In parent’s example no one is taking a HN commenter’s statement with more than a grain of salt whether or not it’s picked up by some low quality news aggregator. It’s an extremely safe bet that no unverified HN comment has resulted in direct action by a military or significantly affected main stream media perceptions.

Most humans - particularly those in positions of power - have levels of evidence, multiple sanity checks and a chain of command before taking action.

Current LLMs have little to none of this and RLHF is clearly not the answer.

ngneer · on May 2, 2023

I did not believe what you wrote for even a second (who would be commenting on HN during an emergency?) and therefore became neither unsettled nor wished to help. Never eval() untrusted input.

TeMPOraL · on May 2, 2023

> who would be commenting on HN during an emergency?
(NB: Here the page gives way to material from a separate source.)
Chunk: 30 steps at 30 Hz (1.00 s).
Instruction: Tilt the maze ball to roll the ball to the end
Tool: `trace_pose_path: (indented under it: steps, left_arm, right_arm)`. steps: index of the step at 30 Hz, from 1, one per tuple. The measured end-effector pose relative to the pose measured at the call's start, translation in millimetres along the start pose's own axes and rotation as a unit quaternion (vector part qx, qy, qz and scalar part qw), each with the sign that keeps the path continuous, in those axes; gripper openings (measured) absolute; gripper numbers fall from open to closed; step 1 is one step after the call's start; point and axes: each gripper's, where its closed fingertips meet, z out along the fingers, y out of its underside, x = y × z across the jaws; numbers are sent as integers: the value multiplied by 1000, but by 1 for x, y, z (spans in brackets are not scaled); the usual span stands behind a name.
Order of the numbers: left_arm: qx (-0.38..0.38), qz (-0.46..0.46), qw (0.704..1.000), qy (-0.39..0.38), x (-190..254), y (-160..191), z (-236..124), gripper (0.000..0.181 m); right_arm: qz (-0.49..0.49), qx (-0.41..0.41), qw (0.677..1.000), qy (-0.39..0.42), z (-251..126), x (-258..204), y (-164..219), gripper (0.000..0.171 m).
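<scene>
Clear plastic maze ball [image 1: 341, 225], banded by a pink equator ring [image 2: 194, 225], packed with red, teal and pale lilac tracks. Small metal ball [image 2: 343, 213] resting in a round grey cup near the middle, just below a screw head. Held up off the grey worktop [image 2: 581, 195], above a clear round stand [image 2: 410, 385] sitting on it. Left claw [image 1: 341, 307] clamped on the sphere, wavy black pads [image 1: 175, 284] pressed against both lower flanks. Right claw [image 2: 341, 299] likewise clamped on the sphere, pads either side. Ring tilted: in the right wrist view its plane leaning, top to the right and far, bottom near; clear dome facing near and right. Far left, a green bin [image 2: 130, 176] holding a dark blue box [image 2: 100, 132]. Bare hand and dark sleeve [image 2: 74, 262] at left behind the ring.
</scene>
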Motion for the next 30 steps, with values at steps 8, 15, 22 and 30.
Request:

People had, in fact, done that. My comment was trying to evoke the style of such comments.

ngneer · on May 2, 2023

Interesting, had not realized. I suppose my thresholds for truth were conditioned through prior observations of the HN comment distribution, and that such observations were incomplete. Given the new information, the story now takes two seconds to parse instead of one, and would be upgraded from "impossible" to "highly unlikely", IF there was a way to know whether your new subcomment is true or false. Maybe you are still messing with me ;-). When you look at it that way, there is no way for a person or machine to discern truth from fiction. And Tarski comes to mind.

JBiserkov · on May 2, 2023

I guess I've been on the Internet for too long, but I didn't believe you for a milli-second.